▸ **ASSIGNED TASK**
Within the records that follow, restate exactly the lines from the line with "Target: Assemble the" down to the line with "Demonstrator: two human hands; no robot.", including both. Omit the pictures.
::: EXTRACTED RECORDS
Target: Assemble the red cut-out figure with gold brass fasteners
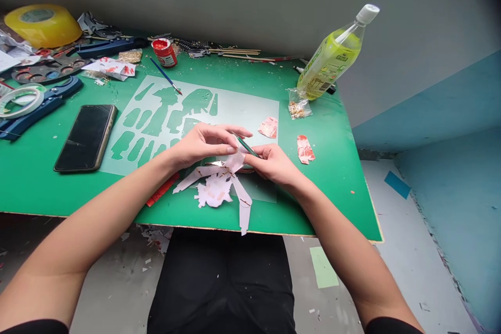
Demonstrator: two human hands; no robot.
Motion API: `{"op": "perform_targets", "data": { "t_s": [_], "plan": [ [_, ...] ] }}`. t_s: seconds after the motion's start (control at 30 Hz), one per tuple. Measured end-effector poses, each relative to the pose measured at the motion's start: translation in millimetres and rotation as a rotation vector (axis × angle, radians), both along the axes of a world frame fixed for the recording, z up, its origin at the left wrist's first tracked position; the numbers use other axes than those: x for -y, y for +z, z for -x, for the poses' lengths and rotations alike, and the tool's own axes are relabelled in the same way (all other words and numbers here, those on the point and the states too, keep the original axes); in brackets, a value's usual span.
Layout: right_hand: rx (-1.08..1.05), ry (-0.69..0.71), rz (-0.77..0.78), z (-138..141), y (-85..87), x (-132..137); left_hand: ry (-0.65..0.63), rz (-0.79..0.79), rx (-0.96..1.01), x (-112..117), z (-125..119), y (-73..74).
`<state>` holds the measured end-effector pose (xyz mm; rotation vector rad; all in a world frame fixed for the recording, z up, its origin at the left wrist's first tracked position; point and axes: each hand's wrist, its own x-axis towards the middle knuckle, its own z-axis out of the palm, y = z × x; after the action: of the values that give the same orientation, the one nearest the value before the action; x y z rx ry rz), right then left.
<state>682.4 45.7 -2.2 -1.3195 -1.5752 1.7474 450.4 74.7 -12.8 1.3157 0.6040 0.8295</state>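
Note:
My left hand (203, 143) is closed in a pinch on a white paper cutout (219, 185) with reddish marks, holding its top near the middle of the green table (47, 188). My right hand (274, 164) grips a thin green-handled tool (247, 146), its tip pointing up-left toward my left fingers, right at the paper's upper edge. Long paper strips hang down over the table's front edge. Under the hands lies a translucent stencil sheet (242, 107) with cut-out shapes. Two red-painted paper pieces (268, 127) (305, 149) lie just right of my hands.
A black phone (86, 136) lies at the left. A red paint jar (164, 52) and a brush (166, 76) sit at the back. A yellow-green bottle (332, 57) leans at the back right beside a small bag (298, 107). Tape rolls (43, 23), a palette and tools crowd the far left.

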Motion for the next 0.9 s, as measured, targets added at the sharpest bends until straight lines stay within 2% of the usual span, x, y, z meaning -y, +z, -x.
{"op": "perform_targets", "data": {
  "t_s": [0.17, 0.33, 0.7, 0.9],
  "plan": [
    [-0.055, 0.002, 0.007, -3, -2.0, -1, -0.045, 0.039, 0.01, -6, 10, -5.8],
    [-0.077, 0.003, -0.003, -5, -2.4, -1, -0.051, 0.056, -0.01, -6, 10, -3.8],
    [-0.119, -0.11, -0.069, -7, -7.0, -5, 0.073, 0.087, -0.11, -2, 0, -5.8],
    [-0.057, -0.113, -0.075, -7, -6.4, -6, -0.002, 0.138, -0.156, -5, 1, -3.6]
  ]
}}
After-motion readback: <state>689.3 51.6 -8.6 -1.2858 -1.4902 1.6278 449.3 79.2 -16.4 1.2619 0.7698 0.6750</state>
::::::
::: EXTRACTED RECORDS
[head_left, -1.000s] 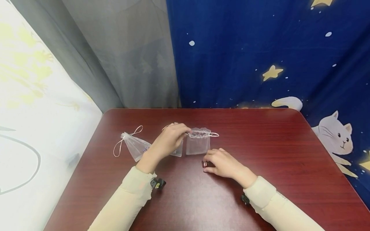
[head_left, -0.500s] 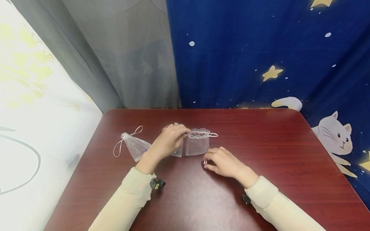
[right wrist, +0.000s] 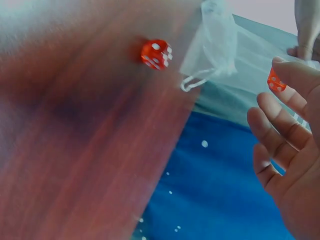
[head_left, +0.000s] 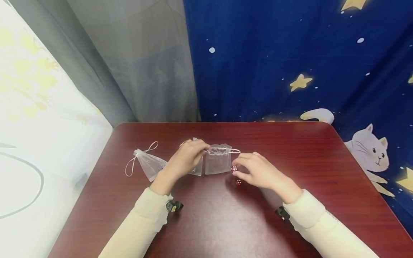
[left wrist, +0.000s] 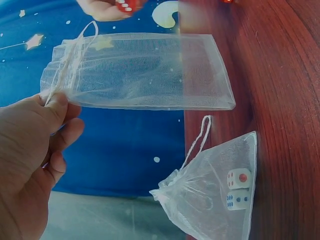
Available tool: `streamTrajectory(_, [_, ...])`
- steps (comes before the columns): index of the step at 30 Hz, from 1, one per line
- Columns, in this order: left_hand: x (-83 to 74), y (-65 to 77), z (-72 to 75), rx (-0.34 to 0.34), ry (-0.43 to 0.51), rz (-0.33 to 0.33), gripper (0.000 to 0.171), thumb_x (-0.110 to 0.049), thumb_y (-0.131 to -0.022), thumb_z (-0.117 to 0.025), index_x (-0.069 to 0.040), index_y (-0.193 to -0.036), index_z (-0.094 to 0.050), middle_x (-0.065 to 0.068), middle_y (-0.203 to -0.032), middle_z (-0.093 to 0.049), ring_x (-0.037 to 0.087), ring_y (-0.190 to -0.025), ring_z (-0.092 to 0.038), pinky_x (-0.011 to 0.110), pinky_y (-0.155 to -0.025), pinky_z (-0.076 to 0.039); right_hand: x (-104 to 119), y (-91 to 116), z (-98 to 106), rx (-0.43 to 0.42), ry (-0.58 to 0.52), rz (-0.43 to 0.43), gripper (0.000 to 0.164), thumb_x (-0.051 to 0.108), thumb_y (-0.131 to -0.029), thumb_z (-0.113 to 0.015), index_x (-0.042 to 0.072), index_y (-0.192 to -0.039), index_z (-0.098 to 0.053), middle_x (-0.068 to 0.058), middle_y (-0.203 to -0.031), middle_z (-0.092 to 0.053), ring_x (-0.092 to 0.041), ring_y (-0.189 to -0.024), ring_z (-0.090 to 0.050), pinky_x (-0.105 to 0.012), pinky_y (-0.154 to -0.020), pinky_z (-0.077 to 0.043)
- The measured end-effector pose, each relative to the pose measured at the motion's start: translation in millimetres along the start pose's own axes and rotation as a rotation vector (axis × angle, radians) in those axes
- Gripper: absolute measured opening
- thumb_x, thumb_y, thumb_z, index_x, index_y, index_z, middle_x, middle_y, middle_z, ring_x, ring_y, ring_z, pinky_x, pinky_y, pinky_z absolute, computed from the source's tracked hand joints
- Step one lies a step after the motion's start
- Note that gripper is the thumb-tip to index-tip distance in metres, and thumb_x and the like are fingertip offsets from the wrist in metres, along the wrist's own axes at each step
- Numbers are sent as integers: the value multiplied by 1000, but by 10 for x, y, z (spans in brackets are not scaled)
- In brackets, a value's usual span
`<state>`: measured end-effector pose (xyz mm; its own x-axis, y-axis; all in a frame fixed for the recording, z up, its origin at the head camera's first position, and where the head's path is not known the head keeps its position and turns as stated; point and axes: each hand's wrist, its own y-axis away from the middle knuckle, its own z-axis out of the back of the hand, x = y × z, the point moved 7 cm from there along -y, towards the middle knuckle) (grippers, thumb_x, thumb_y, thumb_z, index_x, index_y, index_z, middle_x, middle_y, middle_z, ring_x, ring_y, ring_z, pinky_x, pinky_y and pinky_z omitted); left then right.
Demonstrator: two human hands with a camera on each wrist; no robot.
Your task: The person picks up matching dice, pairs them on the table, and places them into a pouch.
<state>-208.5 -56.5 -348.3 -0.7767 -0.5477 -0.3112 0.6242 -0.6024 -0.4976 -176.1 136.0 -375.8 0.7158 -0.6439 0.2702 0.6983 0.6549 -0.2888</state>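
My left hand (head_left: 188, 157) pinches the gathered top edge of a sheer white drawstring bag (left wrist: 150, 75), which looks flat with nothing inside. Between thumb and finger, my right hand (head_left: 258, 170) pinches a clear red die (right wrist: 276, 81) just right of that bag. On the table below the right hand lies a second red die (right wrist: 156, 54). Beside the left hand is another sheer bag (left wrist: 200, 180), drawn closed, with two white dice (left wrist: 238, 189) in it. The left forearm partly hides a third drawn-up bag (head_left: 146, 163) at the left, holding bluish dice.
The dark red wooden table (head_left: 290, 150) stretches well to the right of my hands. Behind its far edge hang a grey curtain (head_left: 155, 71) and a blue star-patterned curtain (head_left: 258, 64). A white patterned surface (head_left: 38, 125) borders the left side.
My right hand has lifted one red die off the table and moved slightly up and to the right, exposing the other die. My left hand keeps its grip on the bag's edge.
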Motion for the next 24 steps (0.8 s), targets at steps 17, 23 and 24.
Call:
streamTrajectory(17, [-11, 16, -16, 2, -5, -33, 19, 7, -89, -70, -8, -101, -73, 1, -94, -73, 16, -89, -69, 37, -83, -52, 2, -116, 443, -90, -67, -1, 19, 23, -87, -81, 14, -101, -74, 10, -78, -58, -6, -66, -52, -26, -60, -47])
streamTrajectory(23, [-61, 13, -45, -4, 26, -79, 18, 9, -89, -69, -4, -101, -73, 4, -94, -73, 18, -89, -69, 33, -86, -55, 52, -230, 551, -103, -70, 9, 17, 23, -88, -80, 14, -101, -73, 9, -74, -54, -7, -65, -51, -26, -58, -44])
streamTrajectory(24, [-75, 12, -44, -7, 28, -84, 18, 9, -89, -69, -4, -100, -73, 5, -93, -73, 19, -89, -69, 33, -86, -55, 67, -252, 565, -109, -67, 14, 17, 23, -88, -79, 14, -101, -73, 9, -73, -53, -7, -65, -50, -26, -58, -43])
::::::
▸ **THE COMPLETED TASK**
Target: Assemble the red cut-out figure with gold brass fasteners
Demonstrator: two human hands; no robot.

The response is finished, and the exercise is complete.